Все Кузяевы жили дружно. Виделись на заводе каждый день. Раз в неделю, как минимум, собирались по-родственному попить чайку, обсудить текущий момент, поиграть в лото, в картишки перекинуться по носам. Били всей колодой, но не сильно и хохотали до слез.

Проигравший кричал в окно с седьмого этажа: «Мозгов козлиных можно прислать?» Шутка была такая. Прохожие внизу задирали головы. Не сразу понимали, в чем дело, а поняв, махали рукой, понимали, заводские отдыхают.

Старший, дядя Петя, был молчалив. Степа его уважал и побаивался. При дяде Пете хотелось говорить умно или совсем не говорить. Зато с дядей Мишей было легко, весело. Степа любил ходить с ним на базар покупать квашеную капусту.

Дядя пробовал капусту на зуб, проверял на цвет, спрашивал:

— А кочерыжку в нее покрошил? То-то и оно… Без кочерыжки не капуста, бумазея. Не скрипит и крепости нет. Меленько, меленько поруби. Ну, до следующего года, хозяин. Бывай здоров!

И в сале дядя Миша разбирался до тонкостей. Пробовал кусочек, интересовался:

— Кабанчик, свинка? Покрытая, непокрытая? Да… в следующий раз щетинку палить будешь, мучкой потри.

— Так тер!

Дядя щурил хитрый глаз:

— Тер, говоришь? Ай, яй, яй…

— Ну, мука не та! Ну…

— Вот… Надо с сольцей, чтоб малосол был в копоти.

Дядя Петя жил в огромном восьмиэтажном доме, принадлежавшем когда-то домовладельцу Бурову. Так его и называли — буровский дом. Рябушинские арендовали у Бурова для заводских служащих и мастеров.

Дядя Петя имел комнату на седьмом этаже в большой квартире, где жили еще три семьи. Там всегда шумно, интересно. Там ванная, уборная, в коридоре на стене велосипед висит, упирается педалью в стену.

Отец с дядей Мишей стояли внизу, ждали лифта, когда спустится, а Степа что есть духу бежал вверх по лестнице, всегда их опережал, звонил в дверь четыре звонка.

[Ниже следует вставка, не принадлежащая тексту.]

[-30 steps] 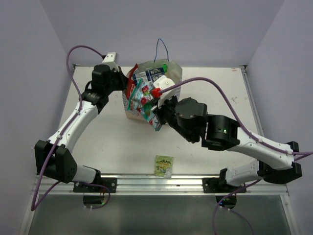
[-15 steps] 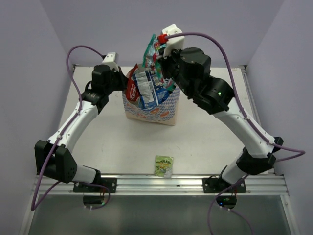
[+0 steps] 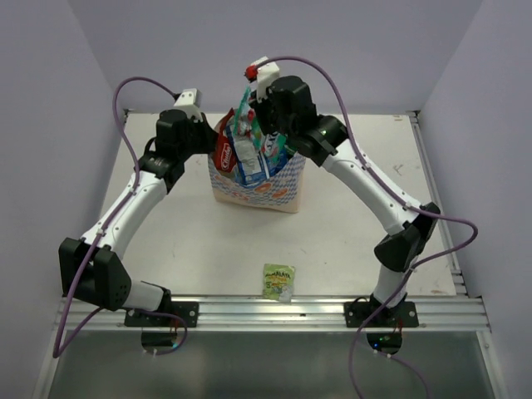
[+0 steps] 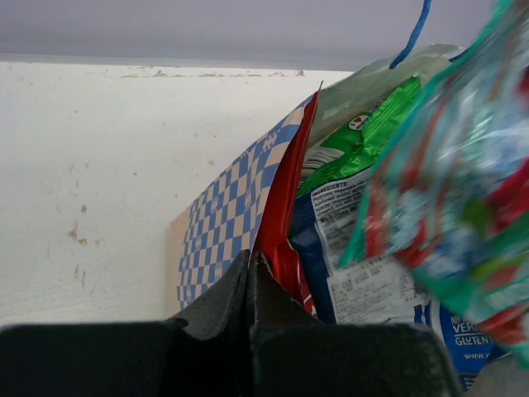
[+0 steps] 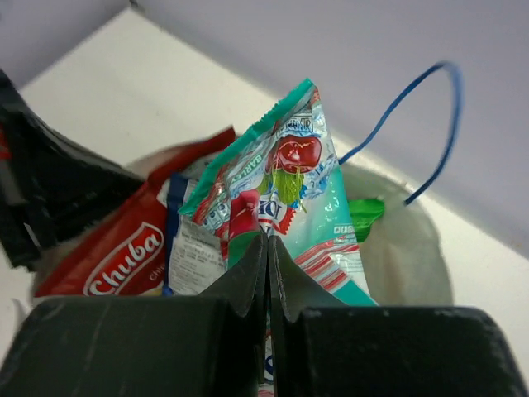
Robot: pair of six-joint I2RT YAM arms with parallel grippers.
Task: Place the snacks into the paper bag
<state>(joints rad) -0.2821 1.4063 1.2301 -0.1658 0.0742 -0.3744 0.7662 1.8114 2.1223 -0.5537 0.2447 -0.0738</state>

У дяди Пети была семья. От отца Степа знал, что женился Петр Егорович поздно. Его жена, тетя Соня, первого мужа похоронила, и девочка Клава, которая всегда называла дядю Петю папой, совсем даже не его дочка.

Дверь открыла тетя Соня.

— Милости просим. Отдышись, Степа, вот ведь сердечко выпрыгнет. Снегирь, раскраснелся весь.

— Я ничего… Я бежал…

— Вижу, что бежал.

Из коридора выглянул дядя Петя.

— Привет Кузяевым. Отец иде?

— Едет…

В комнате у дяди Пети пахло пирогами с вареньем, жареным мясом, чистотой и одеколоном.

— Садитесь, гости дорогие. Обедать будем.

Девочка Клава, причесанная, с бантиками в косичках, сидела на диване, делала уроки.

В комнате стоял круглый стол, накрытый белой скатертью, а не клеенкой. Был дубовый буфет с посудой. На стене висела фотография Сакко и Ванцетти и зеркало там блестело, украшенное двумя крахмальными расшитыми полотенцами.